Geomorphing in Hardware
Doing geomorphing for a single patch basically means doing vertex tweening between the current tessellation level and the next finer one. The tessellation level calculation returns a tessellation factor in form of a floating point value where the integer part means the current level and the fractional part denotes the tweening factor. E.g. a factor of 2.46 means that tweening is done between levels 2 and 3 and the tweening factor is 0.46. Tweening between two mesh representations is a well known technique in computer graphics and easily allows an implementation of morphing for one single patch (vertices that should not move simply have the same position in both representations).
The problem becomes more difficult if a patch's neighbors are considered. Problems start with the shared border vertices which can only follow one of the two patches but not both (unless we accept gaps). As a consequence one patch has to adapt its border vertices to those of its neighbor. In order to do correct geomorphing it is necessary that the finer patch allows the coarser one to dictate the border vertices' position. This means that we do not only have to care about one tweening factor as in the single patch case but have to add four more factors for the four shared neighbor vertices. Since the vertex shader can not distinguish between interior and border vertices these five factors have to be applied to all vertices of a patch. So we are doing a tweening between five meshes.

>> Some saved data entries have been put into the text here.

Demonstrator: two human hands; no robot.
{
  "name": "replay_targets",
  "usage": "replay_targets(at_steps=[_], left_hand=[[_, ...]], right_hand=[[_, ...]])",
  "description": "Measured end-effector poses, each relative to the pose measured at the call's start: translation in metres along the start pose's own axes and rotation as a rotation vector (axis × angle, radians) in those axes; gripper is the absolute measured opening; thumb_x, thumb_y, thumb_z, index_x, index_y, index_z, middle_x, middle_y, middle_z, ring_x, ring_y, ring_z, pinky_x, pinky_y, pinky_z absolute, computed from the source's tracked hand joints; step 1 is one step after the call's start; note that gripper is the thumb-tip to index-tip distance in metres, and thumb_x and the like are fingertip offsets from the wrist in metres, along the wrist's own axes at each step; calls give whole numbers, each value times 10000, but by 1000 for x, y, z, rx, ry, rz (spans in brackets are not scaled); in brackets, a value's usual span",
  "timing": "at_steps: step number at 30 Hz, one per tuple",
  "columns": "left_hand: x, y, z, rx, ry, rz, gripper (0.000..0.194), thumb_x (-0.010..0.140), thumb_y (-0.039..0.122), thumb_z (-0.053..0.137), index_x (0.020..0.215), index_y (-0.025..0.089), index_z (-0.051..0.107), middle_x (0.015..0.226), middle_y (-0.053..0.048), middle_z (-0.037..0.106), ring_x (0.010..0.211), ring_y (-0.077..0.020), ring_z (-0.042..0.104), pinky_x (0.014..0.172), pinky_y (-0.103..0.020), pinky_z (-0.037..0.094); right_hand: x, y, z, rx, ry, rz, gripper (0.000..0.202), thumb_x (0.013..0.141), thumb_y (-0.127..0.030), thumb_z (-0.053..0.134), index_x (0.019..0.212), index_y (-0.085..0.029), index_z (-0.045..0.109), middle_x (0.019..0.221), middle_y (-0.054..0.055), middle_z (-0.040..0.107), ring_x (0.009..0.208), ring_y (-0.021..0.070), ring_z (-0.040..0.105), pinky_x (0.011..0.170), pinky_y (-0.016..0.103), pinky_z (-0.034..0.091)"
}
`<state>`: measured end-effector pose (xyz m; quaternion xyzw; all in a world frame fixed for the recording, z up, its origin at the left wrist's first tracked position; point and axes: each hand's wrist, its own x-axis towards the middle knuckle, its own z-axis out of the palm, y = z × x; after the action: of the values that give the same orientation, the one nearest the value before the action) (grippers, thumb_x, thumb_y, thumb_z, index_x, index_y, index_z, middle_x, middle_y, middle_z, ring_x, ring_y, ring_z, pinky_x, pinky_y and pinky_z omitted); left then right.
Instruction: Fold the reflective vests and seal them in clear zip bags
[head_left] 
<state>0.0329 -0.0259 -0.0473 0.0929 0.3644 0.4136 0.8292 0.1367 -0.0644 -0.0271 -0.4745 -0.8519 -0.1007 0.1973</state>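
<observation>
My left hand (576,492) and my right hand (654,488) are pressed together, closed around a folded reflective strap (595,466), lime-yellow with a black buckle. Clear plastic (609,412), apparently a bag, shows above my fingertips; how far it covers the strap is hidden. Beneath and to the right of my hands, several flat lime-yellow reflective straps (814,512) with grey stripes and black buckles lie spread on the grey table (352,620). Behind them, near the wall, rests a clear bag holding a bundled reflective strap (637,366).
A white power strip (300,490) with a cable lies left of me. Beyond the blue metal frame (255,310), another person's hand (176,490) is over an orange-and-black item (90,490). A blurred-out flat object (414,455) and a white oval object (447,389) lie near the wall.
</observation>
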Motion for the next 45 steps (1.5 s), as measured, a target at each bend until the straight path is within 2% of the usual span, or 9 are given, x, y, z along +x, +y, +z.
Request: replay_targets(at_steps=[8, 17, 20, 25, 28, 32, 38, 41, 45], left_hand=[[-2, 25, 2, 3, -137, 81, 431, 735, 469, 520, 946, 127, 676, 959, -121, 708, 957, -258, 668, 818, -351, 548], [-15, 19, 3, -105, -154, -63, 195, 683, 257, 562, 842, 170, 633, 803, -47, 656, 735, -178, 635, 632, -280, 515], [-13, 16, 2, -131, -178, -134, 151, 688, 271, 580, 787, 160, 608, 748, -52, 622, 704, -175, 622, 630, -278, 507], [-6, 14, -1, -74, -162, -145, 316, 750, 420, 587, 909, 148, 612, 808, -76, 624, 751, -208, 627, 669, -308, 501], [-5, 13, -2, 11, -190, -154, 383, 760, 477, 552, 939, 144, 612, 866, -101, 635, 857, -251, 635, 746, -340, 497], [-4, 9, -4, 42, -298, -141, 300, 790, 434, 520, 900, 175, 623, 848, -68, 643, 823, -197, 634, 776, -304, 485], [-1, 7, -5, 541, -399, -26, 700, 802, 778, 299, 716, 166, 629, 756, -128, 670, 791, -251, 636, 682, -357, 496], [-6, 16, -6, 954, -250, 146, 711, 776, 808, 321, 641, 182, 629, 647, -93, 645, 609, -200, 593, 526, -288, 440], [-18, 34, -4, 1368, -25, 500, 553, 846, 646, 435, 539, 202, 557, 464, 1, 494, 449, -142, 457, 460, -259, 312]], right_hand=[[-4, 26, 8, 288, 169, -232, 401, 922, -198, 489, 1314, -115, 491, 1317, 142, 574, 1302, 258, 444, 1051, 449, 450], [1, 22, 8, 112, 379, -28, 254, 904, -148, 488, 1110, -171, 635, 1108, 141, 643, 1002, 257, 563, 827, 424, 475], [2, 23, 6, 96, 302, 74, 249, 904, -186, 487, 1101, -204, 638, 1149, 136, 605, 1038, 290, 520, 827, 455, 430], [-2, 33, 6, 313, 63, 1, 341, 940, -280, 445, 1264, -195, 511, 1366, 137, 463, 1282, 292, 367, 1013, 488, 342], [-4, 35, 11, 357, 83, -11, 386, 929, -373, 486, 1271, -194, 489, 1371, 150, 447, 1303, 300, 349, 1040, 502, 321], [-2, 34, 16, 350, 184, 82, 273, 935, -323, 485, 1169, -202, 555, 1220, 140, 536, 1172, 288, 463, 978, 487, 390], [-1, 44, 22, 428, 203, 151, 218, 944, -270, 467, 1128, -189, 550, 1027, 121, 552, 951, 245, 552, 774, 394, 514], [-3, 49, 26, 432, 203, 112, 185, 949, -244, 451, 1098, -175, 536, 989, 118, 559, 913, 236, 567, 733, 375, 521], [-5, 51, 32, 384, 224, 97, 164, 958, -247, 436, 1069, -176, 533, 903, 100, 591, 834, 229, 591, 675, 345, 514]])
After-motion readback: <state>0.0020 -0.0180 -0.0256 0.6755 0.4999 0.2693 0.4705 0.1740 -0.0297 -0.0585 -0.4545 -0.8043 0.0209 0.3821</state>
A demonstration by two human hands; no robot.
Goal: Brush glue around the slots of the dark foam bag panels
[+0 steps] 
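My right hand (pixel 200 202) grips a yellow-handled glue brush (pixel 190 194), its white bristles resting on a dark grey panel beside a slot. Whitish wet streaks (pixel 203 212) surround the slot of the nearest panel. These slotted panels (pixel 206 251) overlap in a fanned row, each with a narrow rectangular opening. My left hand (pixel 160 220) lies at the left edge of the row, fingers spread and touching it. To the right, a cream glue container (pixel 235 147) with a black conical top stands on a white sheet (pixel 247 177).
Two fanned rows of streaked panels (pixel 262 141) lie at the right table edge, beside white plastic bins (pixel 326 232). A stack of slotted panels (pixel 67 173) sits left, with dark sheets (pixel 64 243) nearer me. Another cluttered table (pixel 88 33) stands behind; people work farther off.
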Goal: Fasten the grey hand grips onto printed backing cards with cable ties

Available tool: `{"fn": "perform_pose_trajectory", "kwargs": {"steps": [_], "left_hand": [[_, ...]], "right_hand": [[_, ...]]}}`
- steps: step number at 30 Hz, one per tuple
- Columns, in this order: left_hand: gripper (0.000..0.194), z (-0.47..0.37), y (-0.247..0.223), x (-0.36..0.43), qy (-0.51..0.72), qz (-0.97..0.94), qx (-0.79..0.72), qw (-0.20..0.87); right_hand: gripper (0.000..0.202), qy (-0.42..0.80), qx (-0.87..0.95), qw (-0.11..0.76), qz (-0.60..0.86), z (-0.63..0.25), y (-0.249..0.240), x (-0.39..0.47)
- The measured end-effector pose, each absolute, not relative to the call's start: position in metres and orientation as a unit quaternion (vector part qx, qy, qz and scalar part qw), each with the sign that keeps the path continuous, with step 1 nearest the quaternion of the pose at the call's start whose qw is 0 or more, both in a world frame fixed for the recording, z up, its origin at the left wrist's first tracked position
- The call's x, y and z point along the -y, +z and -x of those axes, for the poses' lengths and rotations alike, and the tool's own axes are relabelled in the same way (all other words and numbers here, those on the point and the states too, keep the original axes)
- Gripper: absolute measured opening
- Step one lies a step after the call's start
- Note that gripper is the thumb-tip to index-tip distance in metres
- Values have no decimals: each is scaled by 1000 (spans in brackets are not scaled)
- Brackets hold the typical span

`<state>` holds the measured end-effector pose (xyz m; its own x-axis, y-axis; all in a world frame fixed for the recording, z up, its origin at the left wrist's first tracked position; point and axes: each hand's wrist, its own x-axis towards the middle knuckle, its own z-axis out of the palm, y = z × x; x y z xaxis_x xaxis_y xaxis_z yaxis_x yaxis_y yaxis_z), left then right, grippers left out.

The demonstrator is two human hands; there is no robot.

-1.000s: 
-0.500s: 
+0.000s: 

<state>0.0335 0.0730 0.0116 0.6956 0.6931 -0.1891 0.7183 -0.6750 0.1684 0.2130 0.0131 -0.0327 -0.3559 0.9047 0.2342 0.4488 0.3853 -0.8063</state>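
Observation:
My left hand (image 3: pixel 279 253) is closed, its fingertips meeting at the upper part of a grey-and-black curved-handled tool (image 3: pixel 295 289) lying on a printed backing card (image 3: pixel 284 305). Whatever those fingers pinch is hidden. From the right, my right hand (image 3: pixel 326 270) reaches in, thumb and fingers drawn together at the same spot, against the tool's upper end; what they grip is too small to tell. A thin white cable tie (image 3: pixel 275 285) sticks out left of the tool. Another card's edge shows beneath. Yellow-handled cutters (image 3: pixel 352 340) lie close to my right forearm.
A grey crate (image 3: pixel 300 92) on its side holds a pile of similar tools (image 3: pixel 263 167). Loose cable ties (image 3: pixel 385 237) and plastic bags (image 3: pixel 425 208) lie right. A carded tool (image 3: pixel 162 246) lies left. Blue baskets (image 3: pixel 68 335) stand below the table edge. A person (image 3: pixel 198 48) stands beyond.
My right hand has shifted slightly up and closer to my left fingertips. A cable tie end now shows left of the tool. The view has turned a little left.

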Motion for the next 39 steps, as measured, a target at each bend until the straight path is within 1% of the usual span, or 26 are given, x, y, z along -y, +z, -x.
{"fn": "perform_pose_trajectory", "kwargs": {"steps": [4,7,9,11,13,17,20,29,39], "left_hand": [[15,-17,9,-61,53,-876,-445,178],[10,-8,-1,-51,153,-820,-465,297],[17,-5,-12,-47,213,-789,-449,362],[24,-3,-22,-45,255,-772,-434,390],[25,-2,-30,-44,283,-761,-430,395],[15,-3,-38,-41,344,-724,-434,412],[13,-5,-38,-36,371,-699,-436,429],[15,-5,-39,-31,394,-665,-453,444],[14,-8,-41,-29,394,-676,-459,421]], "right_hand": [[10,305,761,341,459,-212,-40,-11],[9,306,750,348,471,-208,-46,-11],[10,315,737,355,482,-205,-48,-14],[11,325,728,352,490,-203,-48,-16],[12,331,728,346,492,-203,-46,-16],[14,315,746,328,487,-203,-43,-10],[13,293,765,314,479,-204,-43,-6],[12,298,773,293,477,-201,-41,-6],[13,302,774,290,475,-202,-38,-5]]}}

As if this wasn't already enough, we also have to take special care of the inner neighbor vertices of the border vertices. Unfortunately these vertices also need their own tweening factor in order to allow correct vertex insertion (when switching to a finer tessellation level). To point out this quite complicated situation more clearly we go back to the example of figure 6b. For example we state that the patch's left border follows its coarser left neighbor. Then the tweening factor of vertex '1' is depends on the left neighbor, whereas the tweening factor of all interior vertices (such as vertex '2') depend on the patch itself. When the patch reaches its next finer tessellation level (figure 6a), the new vertex 'A' is inserted. Figure 9 shows the range in which the vertices '1' and '2' can move and the - in this area lying - range in which vertex 'A' has to be inserted. (Recall that a newly inserted vertex must always lie in the middle of its preexisting neighbors). To make it clear why vertex 'A' needs its own tweening factor suppose that the vertices '1' and '2' are both at their bottom position when 'A' is inserted (tweeningL and tweeningI are both 0.0). Later on when 'A' is removed the vertices '1' and '2' might lie somewhere else and 'A' would now probably not lie in the middle between those two if it had the same tweening factor as vertex '1' or vertex '2'. The consequence is that vertex 'A' must have a tweening factor (tweeningA) which depends on both the factor of vertex '1' (tweeningL - the factor from the left neighboring patch) and on that of vertex '2' (tweeningI - the factor by that all interior vertices are tweened).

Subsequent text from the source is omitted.